## About this exercise:
Each entry below is to be copied verbatim, with no line missing.

.....

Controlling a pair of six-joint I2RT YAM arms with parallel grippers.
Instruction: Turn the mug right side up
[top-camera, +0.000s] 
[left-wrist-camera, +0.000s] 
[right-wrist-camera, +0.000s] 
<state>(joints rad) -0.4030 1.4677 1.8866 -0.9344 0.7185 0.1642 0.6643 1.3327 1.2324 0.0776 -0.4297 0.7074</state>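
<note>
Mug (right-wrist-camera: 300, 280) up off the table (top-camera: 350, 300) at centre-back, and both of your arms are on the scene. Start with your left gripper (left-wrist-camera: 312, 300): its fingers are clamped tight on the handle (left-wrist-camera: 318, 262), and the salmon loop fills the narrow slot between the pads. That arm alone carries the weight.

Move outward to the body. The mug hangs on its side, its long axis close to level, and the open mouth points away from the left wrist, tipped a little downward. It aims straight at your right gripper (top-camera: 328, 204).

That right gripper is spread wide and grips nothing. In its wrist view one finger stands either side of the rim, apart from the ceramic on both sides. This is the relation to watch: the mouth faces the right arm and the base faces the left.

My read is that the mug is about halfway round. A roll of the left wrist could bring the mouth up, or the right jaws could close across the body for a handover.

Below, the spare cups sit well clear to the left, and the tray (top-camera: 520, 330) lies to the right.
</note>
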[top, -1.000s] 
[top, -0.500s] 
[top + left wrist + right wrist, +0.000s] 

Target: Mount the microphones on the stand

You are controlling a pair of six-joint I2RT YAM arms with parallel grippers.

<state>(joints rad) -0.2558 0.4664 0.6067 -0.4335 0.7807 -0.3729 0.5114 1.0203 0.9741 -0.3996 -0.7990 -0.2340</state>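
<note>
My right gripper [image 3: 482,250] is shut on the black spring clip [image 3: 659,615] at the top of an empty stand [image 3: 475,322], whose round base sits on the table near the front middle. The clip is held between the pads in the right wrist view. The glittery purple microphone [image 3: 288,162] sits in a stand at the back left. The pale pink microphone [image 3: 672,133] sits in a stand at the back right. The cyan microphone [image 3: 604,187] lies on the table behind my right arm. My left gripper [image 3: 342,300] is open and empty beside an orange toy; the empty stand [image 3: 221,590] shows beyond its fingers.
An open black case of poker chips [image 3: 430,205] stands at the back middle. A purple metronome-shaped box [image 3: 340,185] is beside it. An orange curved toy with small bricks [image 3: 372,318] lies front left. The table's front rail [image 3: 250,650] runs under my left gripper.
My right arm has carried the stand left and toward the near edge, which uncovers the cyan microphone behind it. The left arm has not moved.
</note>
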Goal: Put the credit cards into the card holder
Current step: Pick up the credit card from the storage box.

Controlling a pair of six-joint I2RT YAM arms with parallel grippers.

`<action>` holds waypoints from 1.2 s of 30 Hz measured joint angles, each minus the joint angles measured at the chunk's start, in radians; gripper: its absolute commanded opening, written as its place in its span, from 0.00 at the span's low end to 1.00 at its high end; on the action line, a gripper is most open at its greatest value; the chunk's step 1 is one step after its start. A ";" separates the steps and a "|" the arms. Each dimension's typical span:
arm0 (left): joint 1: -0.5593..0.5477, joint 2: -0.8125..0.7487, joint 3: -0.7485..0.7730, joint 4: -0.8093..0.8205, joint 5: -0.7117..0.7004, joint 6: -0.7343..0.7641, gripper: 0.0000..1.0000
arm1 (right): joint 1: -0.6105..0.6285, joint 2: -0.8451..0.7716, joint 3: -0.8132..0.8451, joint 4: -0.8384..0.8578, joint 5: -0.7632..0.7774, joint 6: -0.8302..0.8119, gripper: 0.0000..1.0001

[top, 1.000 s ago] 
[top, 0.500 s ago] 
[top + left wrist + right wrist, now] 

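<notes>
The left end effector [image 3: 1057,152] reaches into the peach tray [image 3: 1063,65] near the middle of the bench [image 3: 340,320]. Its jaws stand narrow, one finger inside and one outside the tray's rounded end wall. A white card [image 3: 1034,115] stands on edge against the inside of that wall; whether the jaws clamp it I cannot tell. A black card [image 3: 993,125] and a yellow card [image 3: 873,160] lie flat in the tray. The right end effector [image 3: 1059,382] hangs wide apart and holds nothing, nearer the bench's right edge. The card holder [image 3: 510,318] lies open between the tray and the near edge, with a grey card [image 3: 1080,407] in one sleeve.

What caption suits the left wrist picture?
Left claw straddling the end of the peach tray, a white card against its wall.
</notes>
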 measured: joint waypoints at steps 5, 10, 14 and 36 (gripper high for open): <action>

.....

## Answer for the task:
Controlling a pair of six-joint I2RT YAM arms with parallel grippers.
Instruction: Turn the mug right side up
[top-camera, +0.000s] 
[left-wrist-camera, +0.000s] 
[right-wrist-camera, +0.000s] 
<state>(joints rad) -0.4030 1.4677 1.8866 -0.9344 0.7185 0.1642 0.6643 1.3327 1.2324 0.0776 -0.4297 0.7074</state>
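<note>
Mug (right-wrist-camera: 300, 280) up off the table (top-camera: 350, 300) at centre-back, and both of your arms are on the scene. Start with your left gripper (left-wrist-camera: 312, 300): its fingers are clamped tight on the handle (left-wrist-camera: 318, 262), and the salmon loop fills the narrow slot between the pads. That arm alone carries the weight.

Move outward to the body. The mug hangs on its side, its long axis close to level, and the open mouth points away from the left wrist, tipped a little downward. It aims straight at your right gripper (top-camera: 328, 204).

That right gripper is spread wide and grips nothing. In its wrist view one finger stands either side of the rim, apart from the ceramic on both sides. This is the relation to watch: the mouth faces the right arm and the base faces the left.

My read is that the mug is about halfway round. A roll of the left wrist could bring the mouth up, or the right jaws could close across the body for a handover.

Below, the spare cups sit well clear to the left, and the tray (top-camera: 520, 330) lies to the right.
</note>
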[top, -1.000s] 
[top, -0.500s] 
[top + left wrist + right wrist, +0.000s] 

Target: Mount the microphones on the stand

You are controlling a pair of six-joint I2RT YAM arms with parallel grippers.

<state>(joints rad) -0.2558 0.4664 0.6067 -0.4335 0.7807 -0.3729 0.5114 1.0203 0.9741 -0.3996 -0.7990 -0.2340</state>
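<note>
My right gripper [image 3: 482,250] is shut on the black spring clip [image 3: 659,615] at the top of an empty stand [image 3: 475,322], whose round base sits on the table near the front middle. The clip is held between the pads in the right wrist view. The glittery purple microphone [image 3: 288,162] sits in a stand at the back left. The pale pink microphone [image 3: 672,133] sits in a stand at the back right. The cyan microphone [image 3: 604,187] lies on the table behind my right arm. My left gripper [image 3: 342,300] is open and empty beside an orange toy; the empty stand [image 3: 221,590] shows beyond its fingers.
An open black case of poker chips [image 3: 430,205] stands at the back middle. A purple metronome-shaped box [image 3: 340,185] is beside it. An orange curved toy with small bricks [image 3: 372,318] lies front left. The table's front rail [image 3: 250,650] runs under my left gripper.
My right arm has carried the stand left and toward the near edge, which uncovers the cyan microphone behind it. The left arm has not moved.
</note>
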Goal: Put the credit cards into the card holder
Current step: Pick up the credit card from the storage box.

Controlling a pair of six-joint I2RT YAM arms with parallel grippers.

`<action>` holds waypoints from 1.2 s of 30 Hz measured joint angles, each minus the joint angles measured at the chunk's start, in radians; gripper: its absolute commanded opening, written as its place in its span, from 0.00 at the span's low end to 1.00 at its high end; on the action line, a gripper is most open at its greatest value; the chunk's step 1 is one step after its start. A ";" separates the steps and a "|" the arms. Each dimension's typical span:
arm0 (left): joint 1: -0.5593..0.5477, joint 2: -0.8125..0.7487, joint 3: -0.7485..0.7730, joint 4: -0.8093..0.8205, joint 5: -0.7117..0.7004, joint 6: -0.7343..0.7641, gripper: 0.0000..1.0000
arm1 (right): joint 1: -0.6105..0.6285, joint 2: -0.8451..0.7716, joint 3: -0.8132..0.8451, joint 4: -0.8384..0.8578, joint 5: -0.7632..0.7774, joint 6: -0.8302..0.8119, gripper: 0.0000..1.0001

[top, 1.000 s ago] 
[top, 0.500 s ago] 
[top + left wrist + right wrist, now] 

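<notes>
The left end effector [image 3: 1057,152] reaches into the peach tray [image 3: 1063,65] near the middle of the bench [image 3: 340,320]. Its jaws stand narrow, one finger inside and one outside the tray's rounded end wall. A white card [image 3: 1034,115] stands on edge against the inside of that wall; whether the jaws clamp it I cannot tell. A black card [image 3: 993,125] and a yellow card [image 3: 873,160] lie flat in the tray. The right end effector [image 3: 1059,382] hangs wide apart and holds nothing, nearer the bench's right edge. The card holder [image 3: 510,318] lies open between the tray and the near edge, with a grey card [image 3: 1080,407] in one sleeve.

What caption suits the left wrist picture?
Left claw straddling the end of the peach tray, a white card against its wall.
</notes>
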 measured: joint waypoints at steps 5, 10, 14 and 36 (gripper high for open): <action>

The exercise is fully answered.